=== Provided data ===
○ ○ ○ ○

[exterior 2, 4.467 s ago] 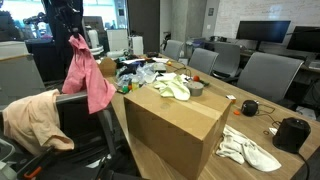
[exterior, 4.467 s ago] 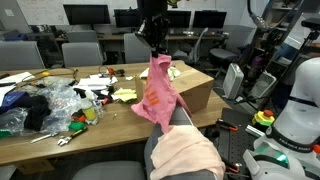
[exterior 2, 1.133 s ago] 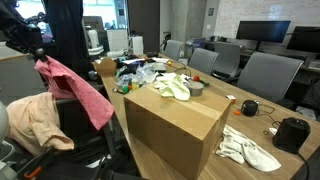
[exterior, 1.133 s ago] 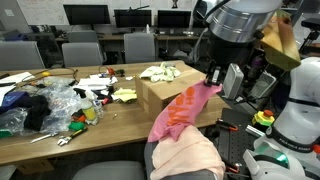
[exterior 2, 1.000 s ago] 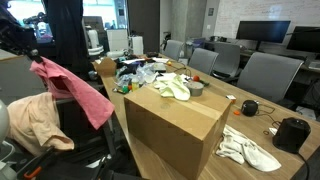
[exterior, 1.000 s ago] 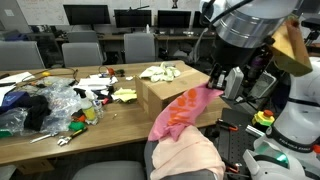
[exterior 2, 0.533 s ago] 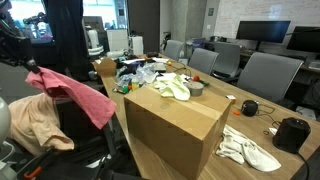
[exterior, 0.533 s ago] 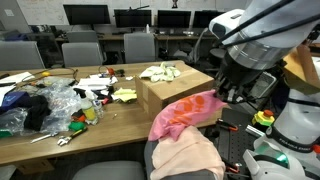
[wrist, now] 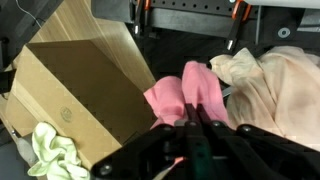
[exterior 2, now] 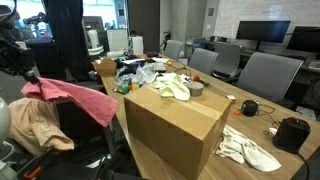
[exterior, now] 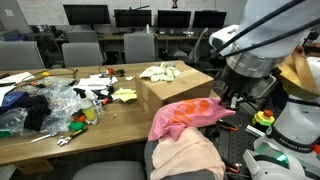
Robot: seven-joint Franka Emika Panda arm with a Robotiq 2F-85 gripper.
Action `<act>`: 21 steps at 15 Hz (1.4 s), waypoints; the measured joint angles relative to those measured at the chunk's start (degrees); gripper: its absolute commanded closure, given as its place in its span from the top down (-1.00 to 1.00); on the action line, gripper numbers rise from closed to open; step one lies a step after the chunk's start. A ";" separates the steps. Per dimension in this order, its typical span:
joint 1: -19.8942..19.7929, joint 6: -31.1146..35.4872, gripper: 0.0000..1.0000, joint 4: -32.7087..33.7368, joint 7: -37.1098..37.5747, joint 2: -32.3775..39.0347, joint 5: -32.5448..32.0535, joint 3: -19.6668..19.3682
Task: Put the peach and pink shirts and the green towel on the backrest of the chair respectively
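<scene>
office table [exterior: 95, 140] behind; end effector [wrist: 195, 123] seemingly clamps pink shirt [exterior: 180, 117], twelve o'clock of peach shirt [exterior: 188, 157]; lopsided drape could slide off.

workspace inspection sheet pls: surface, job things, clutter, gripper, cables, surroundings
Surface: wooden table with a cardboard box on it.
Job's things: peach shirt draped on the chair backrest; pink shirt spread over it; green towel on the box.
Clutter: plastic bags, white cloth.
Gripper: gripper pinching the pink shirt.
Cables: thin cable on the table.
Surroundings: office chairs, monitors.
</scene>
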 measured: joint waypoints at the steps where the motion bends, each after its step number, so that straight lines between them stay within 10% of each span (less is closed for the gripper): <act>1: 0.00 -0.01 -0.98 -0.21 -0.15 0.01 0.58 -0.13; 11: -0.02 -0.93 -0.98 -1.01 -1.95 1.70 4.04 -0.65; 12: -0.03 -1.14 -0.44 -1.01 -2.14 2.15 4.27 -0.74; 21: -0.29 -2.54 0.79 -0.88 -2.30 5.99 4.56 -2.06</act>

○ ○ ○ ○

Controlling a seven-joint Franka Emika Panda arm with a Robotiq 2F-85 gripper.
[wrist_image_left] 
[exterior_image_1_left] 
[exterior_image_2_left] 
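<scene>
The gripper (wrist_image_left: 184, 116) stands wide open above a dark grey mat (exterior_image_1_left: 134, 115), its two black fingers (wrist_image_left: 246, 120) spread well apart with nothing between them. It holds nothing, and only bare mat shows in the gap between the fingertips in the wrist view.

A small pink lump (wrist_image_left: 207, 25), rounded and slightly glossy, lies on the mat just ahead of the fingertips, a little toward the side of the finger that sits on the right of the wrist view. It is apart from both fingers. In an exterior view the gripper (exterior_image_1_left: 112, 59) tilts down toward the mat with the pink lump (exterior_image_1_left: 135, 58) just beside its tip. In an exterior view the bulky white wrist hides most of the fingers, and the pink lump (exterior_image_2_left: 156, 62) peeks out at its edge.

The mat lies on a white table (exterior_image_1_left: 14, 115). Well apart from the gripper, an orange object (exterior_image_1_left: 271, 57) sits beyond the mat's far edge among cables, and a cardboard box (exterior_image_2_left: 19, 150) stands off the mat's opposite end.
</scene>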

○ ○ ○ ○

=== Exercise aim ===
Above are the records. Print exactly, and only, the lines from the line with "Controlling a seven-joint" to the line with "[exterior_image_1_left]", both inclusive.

=== Worked solution ===
Controlling a seven-joint Franka Emika Panda arm with a Robotiq 2F-85 gripper.
[wrist_image_left] 
[exterior_image_1_left] 

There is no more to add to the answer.